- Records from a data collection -
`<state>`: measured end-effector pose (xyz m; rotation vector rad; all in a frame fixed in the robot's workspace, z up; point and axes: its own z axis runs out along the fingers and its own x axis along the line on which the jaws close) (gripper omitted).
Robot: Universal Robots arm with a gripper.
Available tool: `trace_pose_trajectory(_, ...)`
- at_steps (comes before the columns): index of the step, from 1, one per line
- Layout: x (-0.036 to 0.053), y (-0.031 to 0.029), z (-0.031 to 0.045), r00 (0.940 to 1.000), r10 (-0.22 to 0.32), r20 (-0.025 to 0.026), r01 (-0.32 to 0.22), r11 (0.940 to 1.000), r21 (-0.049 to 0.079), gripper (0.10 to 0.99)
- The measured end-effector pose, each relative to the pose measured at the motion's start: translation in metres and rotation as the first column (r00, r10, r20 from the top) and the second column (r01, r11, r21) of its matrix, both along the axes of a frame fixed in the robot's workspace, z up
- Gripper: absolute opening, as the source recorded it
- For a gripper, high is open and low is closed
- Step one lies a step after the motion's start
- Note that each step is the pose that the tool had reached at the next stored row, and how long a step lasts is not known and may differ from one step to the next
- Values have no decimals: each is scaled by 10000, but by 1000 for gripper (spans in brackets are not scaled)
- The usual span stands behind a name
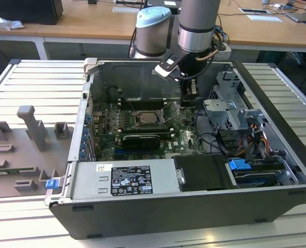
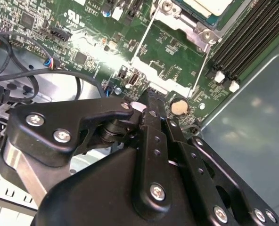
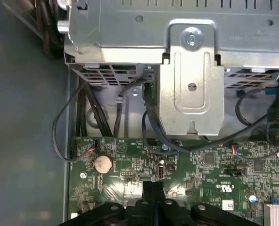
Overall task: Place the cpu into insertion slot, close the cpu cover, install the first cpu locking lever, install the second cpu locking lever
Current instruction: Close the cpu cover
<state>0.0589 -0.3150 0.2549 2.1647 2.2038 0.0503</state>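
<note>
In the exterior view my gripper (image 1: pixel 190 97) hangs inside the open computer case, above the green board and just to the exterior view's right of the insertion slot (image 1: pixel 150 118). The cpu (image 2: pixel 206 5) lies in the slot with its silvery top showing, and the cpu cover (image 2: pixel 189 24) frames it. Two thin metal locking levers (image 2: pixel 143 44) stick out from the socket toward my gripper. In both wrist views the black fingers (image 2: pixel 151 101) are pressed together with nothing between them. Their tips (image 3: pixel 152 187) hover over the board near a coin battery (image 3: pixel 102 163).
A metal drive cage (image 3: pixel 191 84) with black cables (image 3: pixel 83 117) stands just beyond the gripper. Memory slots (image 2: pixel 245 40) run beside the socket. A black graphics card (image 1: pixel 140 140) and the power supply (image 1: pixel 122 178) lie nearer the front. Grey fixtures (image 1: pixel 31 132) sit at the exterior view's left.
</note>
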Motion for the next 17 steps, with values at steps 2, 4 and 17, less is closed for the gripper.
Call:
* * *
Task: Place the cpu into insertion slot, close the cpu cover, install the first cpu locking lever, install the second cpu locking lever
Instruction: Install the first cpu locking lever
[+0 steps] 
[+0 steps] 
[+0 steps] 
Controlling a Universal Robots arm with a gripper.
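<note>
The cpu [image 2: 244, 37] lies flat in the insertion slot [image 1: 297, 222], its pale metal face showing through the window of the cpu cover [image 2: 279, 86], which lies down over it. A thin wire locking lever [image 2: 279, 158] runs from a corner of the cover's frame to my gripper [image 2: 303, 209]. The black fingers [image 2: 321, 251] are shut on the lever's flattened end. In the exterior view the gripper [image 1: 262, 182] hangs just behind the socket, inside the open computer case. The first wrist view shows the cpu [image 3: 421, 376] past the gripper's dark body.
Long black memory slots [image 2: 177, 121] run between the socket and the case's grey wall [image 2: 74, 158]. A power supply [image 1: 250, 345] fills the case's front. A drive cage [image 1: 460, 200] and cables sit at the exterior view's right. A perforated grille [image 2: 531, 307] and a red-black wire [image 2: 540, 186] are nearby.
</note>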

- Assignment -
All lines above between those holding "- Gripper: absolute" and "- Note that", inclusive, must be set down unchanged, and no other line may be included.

- Exercise output -
- Gripper: absolute opening, as the source recorded it
- For a gripper, high is open and low is closed
- Step one lies a step after the motion's start
- Note that each step is the pose that the tool had reached at the next stored row, and how long a step lasts is not known and may differ from one step to the next

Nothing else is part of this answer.